[Exercise brief]:
A line belongs in the answer if it contains "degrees"; copy every such line from the entries below.

[Record extracts]:
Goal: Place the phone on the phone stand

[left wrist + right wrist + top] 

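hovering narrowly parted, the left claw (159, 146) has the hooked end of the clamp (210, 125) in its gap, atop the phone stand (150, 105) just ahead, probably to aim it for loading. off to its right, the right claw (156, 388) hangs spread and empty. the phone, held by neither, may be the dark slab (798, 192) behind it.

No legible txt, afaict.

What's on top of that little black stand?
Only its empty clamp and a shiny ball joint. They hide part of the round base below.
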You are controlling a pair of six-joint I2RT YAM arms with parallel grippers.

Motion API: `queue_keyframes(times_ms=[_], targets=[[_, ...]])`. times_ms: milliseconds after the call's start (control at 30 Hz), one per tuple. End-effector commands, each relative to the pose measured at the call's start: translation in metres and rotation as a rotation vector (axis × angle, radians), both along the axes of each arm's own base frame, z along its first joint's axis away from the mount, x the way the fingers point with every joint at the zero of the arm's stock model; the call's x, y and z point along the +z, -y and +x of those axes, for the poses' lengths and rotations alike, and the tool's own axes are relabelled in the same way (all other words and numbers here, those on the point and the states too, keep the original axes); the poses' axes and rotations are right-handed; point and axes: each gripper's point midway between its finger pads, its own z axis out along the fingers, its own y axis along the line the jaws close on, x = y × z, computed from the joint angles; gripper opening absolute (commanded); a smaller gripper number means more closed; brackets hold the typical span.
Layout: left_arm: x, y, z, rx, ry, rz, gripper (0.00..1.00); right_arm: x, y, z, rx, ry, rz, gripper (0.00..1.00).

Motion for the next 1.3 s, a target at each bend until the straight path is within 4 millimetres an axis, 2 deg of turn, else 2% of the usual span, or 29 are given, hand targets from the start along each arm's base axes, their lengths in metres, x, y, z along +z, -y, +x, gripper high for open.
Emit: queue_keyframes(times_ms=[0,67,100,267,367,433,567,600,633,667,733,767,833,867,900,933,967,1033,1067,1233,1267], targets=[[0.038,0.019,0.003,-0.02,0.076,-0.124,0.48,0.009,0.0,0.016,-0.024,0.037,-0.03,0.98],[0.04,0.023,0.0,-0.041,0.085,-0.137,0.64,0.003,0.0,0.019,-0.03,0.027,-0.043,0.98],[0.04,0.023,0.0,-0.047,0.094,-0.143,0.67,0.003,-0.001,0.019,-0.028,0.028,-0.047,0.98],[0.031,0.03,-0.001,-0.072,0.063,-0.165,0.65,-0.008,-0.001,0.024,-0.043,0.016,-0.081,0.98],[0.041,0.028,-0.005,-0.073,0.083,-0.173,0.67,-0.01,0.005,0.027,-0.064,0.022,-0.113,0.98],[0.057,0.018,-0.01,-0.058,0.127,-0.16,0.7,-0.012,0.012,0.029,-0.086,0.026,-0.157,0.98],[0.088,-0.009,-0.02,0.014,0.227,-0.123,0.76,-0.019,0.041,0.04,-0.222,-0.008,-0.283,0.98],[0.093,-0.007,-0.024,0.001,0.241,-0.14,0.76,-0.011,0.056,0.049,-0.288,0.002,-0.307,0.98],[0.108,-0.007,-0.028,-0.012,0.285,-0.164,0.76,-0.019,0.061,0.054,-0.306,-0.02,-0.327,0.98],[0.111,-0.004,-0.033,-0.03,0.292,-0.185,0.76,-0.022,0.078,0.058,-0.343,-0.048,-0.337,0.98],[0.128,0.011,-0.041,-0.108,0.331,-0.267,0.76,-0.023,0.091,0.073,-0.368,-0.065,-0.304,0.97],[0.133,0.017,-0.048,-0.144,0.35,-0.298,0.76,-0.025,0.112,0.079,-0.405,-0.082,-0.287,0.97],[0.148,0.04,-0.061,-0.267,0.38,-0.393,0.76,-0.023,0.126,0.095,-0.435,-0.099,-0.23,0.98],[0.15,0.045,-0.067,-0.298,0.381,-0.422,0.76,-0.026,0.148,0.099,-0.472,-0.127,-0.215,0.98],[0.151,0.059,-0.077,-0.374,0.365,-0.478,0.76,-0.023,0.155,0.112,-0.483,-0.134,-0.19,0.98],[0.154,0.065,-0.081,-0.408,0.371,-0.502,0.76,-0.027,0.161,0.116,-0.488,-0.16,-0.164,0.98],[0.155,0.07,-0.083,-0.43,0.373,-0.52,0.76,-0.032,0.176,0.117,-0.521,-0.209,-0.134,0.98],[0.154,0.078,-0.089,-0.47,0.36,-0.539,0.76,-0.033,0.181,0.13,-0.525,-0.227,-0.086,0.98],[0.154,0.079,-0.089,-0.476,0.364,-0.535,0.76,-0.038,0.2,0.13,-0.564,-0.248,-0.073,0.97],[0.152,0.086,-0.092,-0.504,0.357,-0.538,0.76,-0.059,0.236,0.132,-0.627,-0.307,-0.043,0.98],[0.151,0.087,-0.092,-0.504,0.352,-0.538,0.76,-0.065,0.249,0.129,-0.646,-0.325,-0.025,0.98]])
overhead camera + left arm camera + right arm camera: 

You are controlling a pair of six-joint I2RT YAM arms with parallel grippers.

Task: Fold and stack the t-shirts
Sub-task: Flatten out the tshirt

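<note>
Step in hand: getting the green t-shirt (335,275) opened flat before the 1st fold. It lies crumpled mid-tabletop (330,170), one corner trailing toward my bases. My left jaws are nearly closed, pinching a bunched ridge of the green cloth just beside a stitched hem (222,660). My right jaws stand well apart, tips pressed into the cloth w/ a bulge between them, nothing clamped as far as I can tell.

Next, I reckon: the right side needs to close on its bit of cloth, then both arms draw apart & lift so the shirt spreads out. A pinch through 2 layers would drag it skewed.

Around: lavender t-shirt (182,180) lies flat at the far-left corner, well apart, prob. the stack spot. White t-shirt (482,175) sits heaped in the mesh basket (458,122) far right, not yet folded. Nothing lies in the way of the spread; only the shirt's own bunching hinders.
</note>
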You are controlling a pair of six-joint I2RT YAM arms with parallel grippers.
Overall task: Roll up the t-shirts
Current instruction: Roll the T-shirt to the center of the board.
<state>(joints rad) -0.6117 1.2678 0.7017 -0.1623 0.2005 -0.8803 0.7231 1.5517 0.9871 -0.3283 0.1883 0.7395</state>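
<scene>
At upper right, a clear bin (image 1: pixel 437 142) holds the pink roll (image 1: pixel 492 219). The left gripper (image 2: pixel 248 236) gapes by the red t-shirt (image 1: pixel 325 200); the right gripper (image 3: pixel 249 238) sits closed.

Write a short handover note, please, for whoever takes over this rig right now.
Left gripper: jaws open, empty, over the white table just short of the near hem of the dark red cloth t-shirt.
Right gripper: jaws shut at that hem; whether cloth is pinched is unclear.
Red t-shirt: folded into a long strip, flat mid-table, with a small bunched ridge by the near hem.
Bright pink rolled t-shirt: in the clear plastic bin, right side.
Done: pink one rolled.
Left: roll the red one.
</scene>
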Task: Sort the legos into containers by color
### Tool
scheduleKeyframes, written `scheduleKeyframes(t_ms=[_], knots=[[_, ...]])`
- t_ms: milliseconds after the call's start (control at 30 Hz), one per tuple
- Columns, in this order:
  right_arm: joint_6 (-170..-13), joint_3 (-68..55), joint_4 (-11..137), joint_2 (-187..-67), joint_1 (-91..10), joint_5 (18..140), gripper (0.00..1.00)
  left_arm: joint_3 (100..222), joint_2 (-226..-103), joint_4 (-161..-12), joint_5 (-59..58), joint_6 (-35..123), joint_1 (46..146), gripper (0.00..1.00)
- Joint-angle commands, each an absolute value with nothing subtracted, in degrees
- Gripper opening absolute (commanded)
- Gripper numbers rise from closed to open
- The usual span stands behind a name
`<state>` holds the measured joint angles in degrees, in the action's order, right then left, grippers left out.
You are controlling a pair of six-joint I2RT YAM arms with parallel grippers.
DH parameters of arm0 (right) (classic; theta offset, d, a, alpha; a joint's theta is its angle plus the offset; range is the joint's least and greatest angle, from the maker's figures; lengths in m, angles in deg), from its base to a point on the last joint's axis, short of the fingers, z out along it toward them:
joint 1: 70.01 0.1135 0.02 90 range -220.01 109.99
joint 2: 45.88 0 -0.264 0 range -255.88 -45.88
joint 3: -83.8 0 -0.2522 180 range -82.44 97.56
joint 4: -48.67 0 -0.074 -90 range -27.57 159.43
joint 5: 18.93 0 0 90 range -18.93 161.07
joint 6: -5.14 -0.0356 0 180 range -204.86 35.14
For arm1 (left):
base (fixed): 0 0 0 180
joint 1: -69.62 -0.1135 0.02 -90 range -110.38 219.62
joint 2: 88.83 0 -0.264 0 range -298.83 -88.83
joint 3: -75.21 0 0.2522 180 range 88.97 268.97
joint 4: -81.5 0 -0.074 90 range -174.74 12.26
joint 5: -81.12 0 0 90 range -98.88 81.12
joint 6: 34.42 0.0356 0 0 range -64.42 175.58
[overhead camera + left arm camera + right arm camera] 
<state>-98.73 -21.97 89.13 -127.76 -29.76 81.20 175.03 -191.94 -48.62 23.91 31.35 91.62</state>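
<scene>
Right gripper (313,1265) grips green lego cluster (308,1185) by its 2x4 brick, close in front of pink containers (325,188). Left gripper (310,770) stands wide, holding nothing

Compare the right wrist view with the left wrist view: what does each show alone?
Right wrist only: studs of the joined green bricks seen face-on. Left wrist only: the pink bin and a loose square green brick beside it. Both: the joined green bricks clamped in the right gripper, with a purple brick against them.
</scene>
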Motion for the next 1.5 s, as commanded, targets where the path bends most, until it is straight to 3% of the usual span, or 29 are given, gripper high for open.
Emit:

[Answer for this exercise]:
- Joint-angle commands, each an absolute value with nothing subtracted, in degrees
`<state>` holds the measured joint angles in degrees, in the action's order, right then left, grippers left out.

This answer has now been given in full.